I turned off the Manchester Cycleway at Gorton. I guessed that joining up with yet another canal for the final stretch home was just going to bring more flies, but this meant I had to negotiate the Ashton New Road.

This is a particularly notorious stretch of road that includes tram tracks, on-street parking and only advisory bike lanes. Having ridden this route several times before, I was able to negotiate it OK, taking as wide a road position as I could without being too close to the tram tracks. Unfortunately, I hadn’t banked on another hazard: football fans.

Manchester City’s Etihad stadium was hosting a home game this evening and the streets were busy with cars dropping off, taxis, coaches and, of course, somewhat jolly football fans. By this point, the tram tracks diverge and the road is no longer shared so at least I didn’t have to deal with that. Again, the familiarity of the route gave me confidence to negotiate it successfully including using hand signalling to encourage some more challenging drivers to give me space as I overtook taxis unloading wherever and whenever.

I definitely would not recommend cycling here on a busy match day (MCFC don’t seem to).

Ultimately, I was pleased to have exercised good roadcraft and got through what was a more challenging ride than I’d initially set out to do. I really think there’s been a missed opportunity in this part of town though – the legacy of the 2002 Commonwealth Games is evident in our new sports venues but getting there by bike isn’t as easy, safe or convenient as it should be.

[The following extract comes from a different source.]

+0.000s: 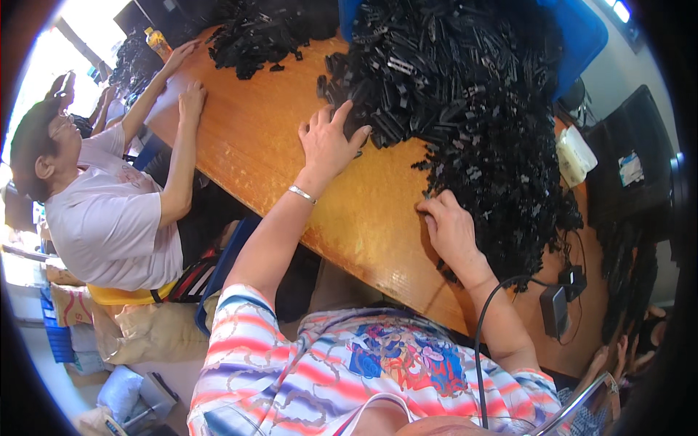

I’ve tried to be pretty positive about cycling in my blog posts so far. But the fact is, there’s still so much to be done for cycling in Manchester.

One of the groups working on making cycling better is the Greater Manchester Cycling Campaign (GMCC). Tomorrow evening, they’ve organised a social ride from Manchester City Centre out to a pub in east Manchester, not too far from where I was cycling (though hopefully on a nicer route!). Come along for a very friendly bike ride and meet other social riders. Oh, and you don’t need to be a member to turn up – but if you do sign-up (for free!), you get a 10% discount at a load of bike shops in Manchester.